Who cares if it's a murderous prison state. According to the NYT's Nick Kristoff, they have great pizza! Of course the NORKs wanna go back.
https://www.washingtonexaminer.com/nicholas-kristof-in-north-korea-shares-photos-of-fun-and-pizza/article/2636071
"Escape from Camp 14" is an interesting book and a quick read--a true story about a North Korean who was born in prison and escaped in his 20's. When you look at the life they led in the North and what they face when they make it to the South, it's not surprising many can't cope.
There was no sense of community. Everyone was alone to a degree that would any drive normal person insane.
Freedom is hard.
It's something I've been muttering to myself for years as I watch our country and The Great Resignation happen. Freedom has always been tough. We've lost our ability to work hard to stay free. Since...oh, around the late 60's we've gotten more use to Government doing things for us- either by our request or their insistence (with little push-back). We continued to relinquish our own right to handle our lives and look to others to take care of things. Somewhere in the last generation or two, we jumped completely to the other side with more people thinking Government should be taking care of them, than those who believe the best Government is that which governs least. Somehow, making more laws became reported as something good. Making fewer laws became a 'lame duck' Congress.
Maybe that's why I've always found myself smiling alone when Congress threatens to shut down.
Anyway- we're now in a place where employers cannot even find enough employees to operate. This cuts across all industries, at all pay levels. People are just leaving. Government started this by shutting down and paying people to stay down. Others of us just threw up our hands (me included in this) and said, "Fuck it. I'll retire now rather than play this any longer". But our young people, in the prime of their lives, no longer want to fight for things that made us free. They all look toward Washington to 'make it right".
The same in the UK and the rest of Europe- though they never, not one of them, ever had the work ethic we had here. We were once famously ruggedly independent. That meant- independent of our government.

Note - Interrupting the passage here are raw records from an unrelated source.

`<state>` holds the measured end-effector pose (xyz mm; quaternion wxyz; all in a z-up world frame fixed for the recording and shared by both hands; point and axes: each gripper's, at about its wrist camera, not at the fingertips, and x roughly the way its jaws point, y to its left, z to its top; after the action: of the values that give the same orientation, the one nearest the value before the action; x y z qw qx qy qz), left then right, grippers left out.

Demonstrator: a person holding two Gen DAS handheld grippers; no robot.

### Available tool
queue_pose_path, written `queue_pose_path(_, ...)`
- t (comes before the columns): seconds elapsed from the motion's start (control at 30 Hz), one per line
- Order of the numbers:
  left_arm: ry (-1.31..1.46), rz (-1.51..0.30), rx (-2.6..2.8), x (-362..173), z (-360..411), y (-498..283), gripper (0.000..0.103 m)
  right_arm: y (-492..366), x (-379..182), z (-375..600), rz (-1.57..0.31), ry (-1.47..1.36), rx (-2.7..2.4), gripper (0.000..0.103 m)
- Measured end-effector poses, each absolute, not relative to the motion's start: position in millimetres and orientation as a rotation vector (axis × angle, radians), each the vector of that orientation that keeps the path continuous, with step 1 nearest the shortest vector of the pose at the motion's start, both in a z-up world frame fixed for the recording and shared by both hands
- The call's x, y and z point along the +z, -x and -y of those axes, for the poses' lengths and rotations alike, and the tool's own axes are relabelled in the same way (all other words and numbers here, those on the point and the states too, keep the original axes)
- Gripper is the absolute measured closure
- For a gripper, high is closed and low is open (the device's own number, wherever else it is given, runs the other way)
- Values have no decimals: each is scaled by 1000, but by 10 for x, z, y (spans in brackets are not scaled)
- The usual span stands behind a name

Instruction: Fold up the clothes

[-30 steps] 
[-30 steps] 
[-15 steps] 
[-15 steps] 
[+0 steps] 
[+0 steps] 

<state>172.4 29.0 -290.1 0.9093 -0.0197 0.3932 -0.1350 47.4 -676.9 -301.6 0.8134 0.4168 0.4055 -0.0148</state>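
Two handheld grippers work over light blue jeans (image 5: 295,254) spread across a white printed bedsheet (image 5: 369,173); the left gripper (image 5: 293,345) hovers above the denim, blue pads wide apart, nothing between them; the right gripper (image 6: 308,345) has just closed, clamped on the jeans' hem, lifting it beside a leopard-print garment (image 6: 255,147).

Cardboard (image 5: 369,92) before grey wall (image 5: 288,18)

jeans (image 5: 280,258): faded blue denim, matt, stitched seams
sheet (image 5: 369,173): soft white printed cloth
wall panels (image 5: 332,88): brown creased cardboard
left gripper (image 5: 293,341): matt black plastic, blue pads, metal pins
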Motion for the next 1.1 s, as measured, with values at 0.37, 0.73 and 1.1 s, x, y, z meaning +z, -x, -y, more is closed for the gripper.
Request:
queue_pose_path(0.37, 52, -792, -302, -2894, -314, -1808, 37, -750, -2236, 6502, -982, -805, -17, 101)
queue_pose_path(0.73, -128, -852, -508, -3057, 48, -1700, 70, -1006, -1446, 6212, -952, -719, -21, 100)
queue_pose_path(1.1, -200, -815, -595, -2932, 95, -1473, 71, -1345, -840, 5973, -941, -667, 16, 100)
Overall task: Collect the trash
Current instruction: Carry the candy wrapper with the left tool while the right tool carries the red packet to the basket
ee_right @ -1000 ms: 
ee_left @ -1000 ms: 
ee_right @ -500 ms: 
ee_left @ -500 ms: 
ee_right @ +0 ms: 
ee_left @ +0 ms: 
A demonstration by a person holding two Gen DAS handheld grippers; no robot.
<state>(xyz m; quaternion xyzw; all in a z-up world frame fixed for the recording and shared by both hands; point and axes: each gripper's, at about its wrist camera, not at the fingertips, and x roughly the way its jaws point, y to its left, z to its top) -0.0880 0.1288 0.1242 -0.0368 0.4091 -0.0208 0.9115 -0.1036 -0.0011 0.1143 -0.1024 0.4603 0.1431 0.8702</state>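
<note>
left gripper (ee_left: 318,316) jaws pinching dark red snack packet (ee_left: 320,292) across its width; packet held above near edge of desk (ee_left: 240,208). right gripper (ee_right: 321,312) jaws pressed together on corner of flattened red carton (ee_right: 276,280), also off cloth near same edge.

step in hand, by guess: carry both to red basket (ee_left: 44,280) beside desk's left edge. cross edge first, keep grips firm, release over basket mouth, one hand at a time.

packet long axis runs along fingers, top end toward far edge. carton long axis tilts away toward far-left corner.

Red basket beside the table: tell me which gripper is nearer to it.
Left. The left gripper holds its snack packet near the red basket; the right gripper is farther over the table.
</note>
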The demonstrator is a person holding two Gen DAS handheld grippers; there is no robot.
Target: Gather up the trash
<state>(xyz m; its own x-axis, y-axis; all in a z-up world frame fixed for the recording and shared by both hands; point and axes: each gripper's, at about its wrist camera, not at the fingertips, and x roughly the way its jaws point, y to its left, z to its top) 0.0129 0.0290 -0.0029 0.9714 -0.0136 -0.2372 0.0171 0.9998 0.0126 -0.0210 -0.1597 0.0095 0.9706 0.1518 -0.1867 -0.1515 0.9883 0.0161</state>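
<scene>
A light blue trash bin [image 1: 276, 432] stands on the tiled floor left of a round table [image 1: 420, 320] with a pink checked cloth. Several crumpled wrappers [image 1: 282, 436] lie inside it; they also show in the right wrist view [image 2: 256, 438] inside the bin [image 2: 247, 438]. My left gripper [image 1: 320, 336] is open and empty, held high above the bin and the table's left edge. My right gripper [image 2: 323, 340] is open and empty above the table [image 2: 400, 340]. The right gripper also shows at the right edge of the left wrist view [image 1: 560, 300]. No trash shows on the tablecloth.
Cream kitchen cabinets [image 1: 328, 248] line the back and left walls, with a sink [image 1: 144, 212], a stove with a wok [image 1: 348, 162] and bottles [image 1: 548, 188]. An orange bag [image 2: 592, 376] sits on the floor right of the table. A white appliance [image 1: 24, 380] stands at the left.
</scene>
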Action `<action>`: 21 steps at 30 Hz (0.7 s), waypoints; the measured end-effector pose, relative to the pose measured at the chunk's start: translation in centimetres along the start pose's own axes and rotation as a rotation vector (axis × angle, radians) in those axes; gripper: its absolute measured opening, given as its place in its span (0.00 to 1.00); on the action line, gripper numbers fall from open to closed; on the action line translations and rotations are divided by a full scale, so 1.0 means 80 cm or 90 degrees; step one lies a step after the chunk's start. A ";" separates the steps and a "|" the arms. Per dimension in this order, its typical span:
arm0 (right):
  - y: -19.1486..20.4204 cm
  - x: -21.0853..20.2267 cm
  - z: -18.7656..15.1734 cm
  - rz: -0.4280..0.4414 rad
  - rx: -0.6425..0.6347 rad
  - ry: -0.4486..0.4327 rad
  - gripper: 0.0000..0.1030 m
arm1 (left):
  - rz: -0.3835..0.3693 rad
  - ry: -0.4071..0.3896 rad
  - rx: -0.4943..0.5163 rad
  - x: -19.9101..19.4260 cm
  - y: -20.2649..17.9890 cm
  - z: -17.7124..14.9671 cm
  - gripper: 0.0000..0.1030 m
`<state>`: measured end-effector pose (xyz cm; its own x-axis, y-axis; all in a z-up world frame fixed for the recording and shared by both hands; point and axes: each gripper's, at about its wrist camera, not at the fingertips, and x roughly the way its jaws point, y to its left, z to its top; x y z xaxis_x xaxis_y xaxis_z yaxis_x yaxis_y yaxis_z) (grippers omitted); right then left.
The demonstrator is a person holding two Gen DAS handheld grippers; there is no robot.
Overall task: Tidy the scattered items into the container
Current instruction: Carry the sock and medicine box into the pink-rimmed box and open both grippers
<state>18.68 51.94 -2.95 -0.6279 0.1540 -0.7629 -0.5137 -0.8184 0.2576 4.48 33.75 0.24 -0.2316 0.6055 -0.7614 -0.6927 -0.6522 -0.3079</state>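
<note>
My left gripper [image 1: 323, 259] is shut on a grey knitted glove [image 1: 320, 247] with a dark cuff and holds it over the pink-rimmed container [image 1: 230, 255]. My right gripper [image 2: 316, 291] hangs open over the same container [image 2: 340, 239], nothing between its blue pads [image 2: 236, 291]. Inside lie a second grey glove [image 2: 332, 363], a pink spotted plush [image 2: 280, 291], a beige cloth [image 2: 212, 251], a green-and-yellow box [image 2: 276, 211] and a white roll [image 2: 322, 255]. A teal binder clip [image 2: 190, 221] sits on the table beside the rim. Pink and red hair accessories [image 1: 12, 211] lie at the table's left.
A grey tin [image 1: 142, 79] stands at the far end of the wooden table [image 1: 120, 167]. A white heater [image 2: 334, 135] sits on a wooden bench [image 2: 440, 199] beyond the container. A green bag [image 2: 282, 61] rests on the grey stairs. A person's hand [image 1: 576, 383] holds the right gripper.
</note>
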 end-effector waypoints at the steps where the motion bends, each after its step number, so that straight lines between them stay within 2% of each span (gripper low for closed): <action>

No longer. So, yeah- I get it when people like the North Korean, who never knew how hard the battle to stay free, prefer to just slink back and eat dirt in the North. At least they know what's what up there.
Well, there's always Squid Game...
Compare and contrast to the Cubans who fled to the US to escape Castro.
What is lacking... is the sense of community
Isn't THAT The Purpose of the Korean Methodist Church?
of the defectors that Aren't Happy; how many took Christ as their personal savior?
I read through the article. Out of 33,000 defectors, only thirty decided to re-defect. Perhaps this is more revelatory of the idiosyncrasy of human nature than of the abiding attractions of a police state.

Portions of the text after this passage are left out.